Deputados querem evitar congelamento do Fundo Constitucional no DF

Lucas Medeiros - 22.05.2023 às 16:27h

Do Correio Brasiliense

(Imagem: Pablo Valadares/ Câmara dos Deputados)

Uma reunião de representantes de 13 partidos, nesta segunda-feira (22), traçou uma estratégia política para tentar evitar o congelamento do Fundo Constitucional do Distrito Federal pelos próximos anos, a partir de 2025. O encontro é uma iniciativa do presidente regional do PSD, Paulo Octávio, que mobilizou ontem a classe política da cidade para tentar alterar o texto final do deputado Cláudio Cajado (PP) sobre o arcabouço fiscal.

Com o requerimento de urgência aprovado na semana passada na Câmara dos Deputados, a matéria deve ser apreciada em plenário a qualquer momento, possivelmente ainda nesta semana, a depender do acordo de líderes.
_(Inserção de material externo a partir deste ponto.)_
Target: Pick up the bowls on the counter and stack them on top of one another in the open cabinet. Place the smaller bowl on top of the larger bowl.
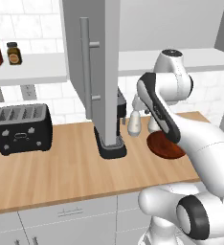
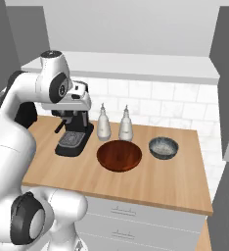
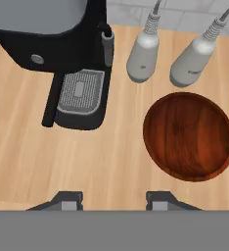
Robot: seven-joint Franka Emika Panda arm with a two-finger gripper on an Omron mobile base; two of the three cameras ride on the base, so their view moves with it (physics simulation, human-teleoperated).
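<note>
The larger bowl [image 2: 119, 155], wide and reddish-brown, rests on the counter [image 2: 160, 184] in front of two white bottles. In the hand view the larger bowl [image 3: 189, 136] lies to the right of my fingertips, and in the left base view my arm covers part of the larger bowl [image 1: 162, 146]. The smaller bowl [image 2: 163, 147], grey and speckled, sits just right of it, apart. My gripper [image 3: 114, 201] is open and holds nothing, high above the counter between the coffee machine [image 3: 75, 93] and the brown bowl. The open cabinet's pale shelf [image 2: 126, 66] runs above, its grey door [image 1: 102, 72] swung out.
Two white bottles [image 2: 103, 122] [image 2: 125, 125] stand upright behind the bowls. The black coffee machine [image 2: 72, 132] sits to their left, under my hand. A black toaster [image 1: 22, 128] is far left. Jars [image 1: 13, 52] stand on a side shelf. The counter's right end [image 2: 204, 196] is near the small bowl.
</note>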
O presidente da Câmara, Arthur Lira (PP), comanda as negociações e, inclusive, indicou Cajado, um aliado, para a relatoria.

Cajado incluiu em seu relatório um artigo, não previsto no texto original encaminhado pelo Executivo, que muda a forma de cálculo para atualização do Fundo Constitucional ano a ano. Hoje a regra é de crescimento com base na variação da corrente líquida da União. Mas Cajado quer estabelecer um teto. O aporte anual dos recursos orçamentários destinados ao Fundo será corrigido levando em conta o limite da despesa primária do Poder Executivo da União.

Ou seja, a variação será mais baixa e, as despesas com pessoal no Distrito Federal crescem, no mínimo, de forma vegetativa, mesmo sem aumento salarial ou novas contratações. A despesa primária é, basicamente, relacionada à saúde e à educação. O governo federal controla, pode gastar mais ou menos. Vincular algo que a União pode controlar significa que pode não ter aumento e até um índice menor. Com a correção pela receita corrente líquida, a variação depende da evolução da economia. É trocar um índice de correção que está nas mãos do mercado por variação que depende da política econômica. 

Mas Claúdio Cajado diz que não haverá perdas para o Distrito Federal. “Afirmo que o Distrito Federal só tem a ganhar. Podem confiar em mim, não haverá mais oscilação“, garantiu. Cajado sustenta que a variação com base no mercado pode trazer perdas, caso haja instabilidades econômicas. Da forma como ele prevê, isso não ocorrerá.